When I got home, I finally bit the bullet and stepped on the scale. To my surprise and horror, I had gained almost 20 pounds. Staring at the numbers displayed in front of me, I stepped off the scale in shock. I'm no longer skinny. I vowed right then to lose the weight and to get back to my normal size, however, once I didn't see instant results, I went back to eating whatever I wanted and packed on another five pounds.
At this point I decided that weight loss was not an option. I even talked myself into thinking "this is just how you look now", which would have been fine except I had never felt so down on myself in my life. Instead of posing in pictures with my fiancé and family members I became the person on the other side of the camera, always insisting to be the photographer. This was my way of avoiding being the subject of ridicule or wonder for social media. When I think back to these days, I am sad. I missed out so many opportunities to create memories because I wasn't comfortable in my own skin.
To add insult to injury, shortly afterwards I found out I was pregnant. While I was elated at the idea of becoming a mother, I knew any hopes of weight loss were pretty much gone. So, I took care of myself during the pregnancy and gained a normal amount of weight - about 35 pounds. While I hated seeing the numbers go up I knew I was keeping my daughter healthy so the weight didn't bother me as much.
After she was born I lost about 20 pounds almost immediately. I was elated! However, those 20 pounds were the only ones that "fell off". I realized once again I was only posting pictures of my daughter, never of us together and that made me sad. So, about six months after she was born, I took charge of my weight loss goals. I stopped lying to myself about what I was consuming. I started counting calories, exercising, and eating healthier foods and before her 1st birthday I was back to my normal size.

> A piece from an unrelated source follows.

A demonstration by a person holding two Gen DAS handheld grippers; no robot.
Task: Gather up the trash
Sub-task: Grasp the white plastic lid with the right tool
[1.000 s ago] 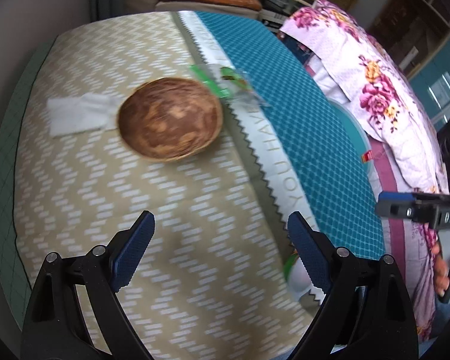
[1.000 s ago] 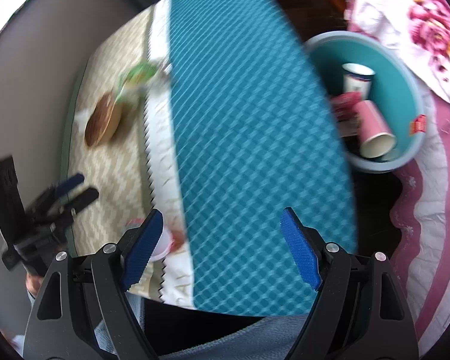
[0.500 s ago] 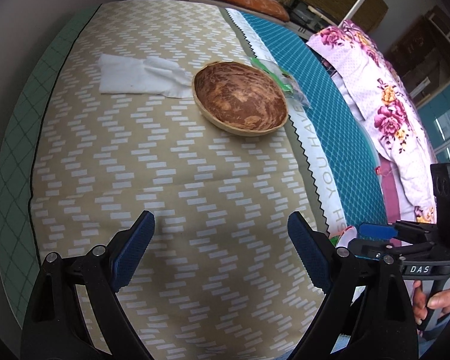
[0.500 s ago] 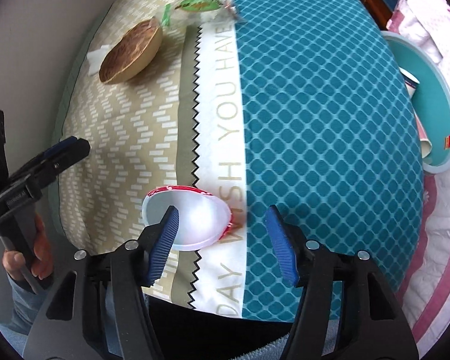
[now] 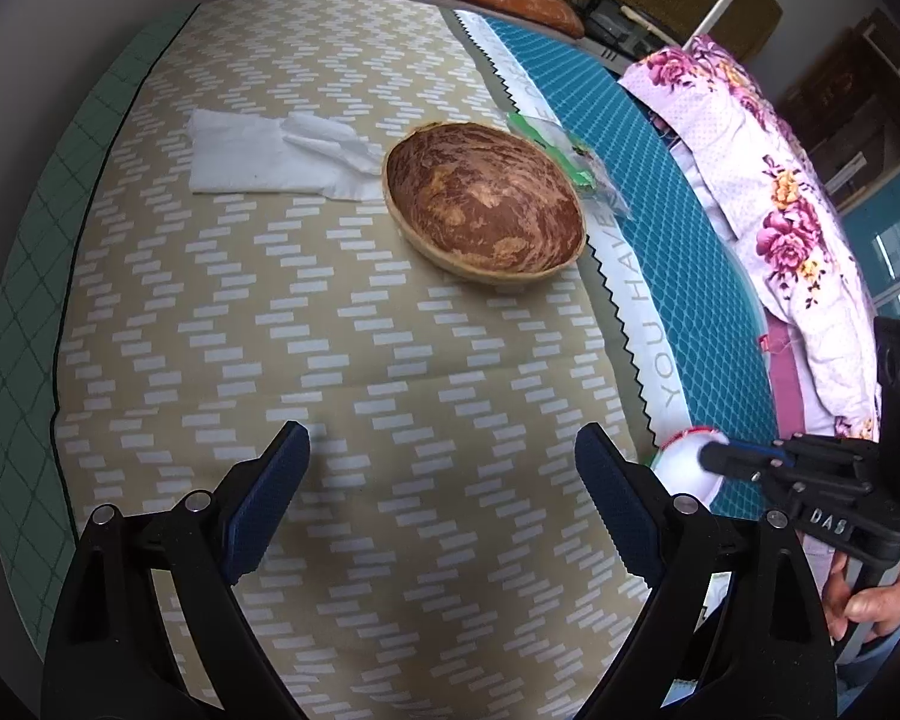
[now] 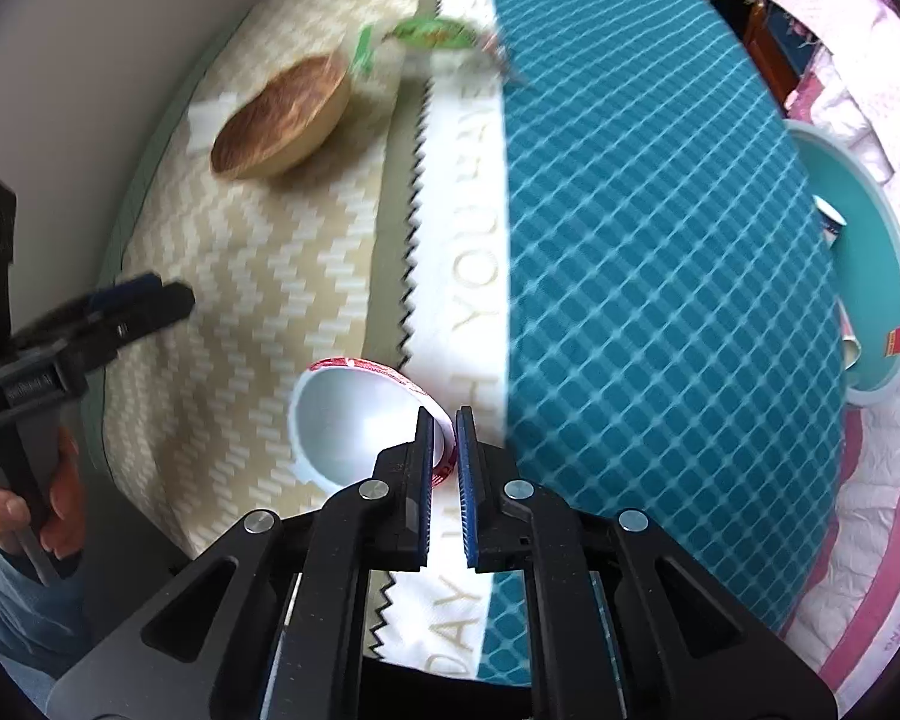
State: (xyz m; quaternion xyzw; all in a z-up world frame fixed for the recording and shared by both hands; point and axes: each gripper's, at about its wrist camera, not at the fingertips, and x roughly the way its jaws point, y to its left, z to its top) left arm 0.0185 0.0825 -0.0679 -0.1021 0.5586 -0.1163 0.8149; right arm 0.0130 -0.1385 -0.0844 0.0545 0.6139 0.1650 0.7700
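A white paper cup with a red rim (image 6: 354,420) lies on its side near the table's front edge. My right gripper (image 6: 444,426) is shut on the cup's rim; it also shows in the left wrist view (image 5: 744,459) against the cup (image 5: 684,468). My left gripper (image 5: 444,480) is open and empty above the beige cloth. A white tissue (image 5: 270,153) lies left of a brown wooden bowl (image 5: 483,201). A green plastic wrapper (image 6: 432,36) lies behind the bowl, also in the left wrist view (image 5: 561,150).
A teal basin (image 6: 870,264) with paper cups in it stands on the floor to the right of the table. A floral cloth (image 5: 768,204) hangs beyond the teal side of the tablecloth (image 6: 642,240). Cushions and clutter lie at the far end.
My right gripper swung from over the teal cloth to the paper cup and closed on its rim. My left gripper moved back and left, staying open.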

While it may seem that my point here is that skinny is the only way to be beautiful, it's not. In a society where "thin is in" it is hard for those who may struggle with body issues, image, or confidence. What I learned by being overweight was that I had a lot of other qualities that were far more important than my size and things like that quickly take the backseat when you put them in perspective. Did my daughter care if I was overweight? No, it was it more important to her that I soothed her when she was upset and made sure her belly was full. As a society, we put so much emphasis on being thin that we tend to forget other things like smart, funny, and kind.
Now when people mention my small size, I can't lie, it does feels good. But, I am also reminded of the time when I wasn't so skinny and the compliments all but stopped. Which begs the question, why were my other qualities not celebrated? To be honest, I still don't feel small, skinny, or slim, even though I am technically back to my "skinny" weight and what's more,
I actually feel a little aggravated whenever someone mentions my size. So what if someone gains or loses 20 pounds? They are still the same person; let's remember that. So, my challenge to you is to remember every day to love and celebrate yourself whether you are a few pounds or many pounds away from your desired weight or figure! If I have learned anything during this time, I do know I want to teach my daughter that taking care of herself is important, but the number on the scale is just that - a number.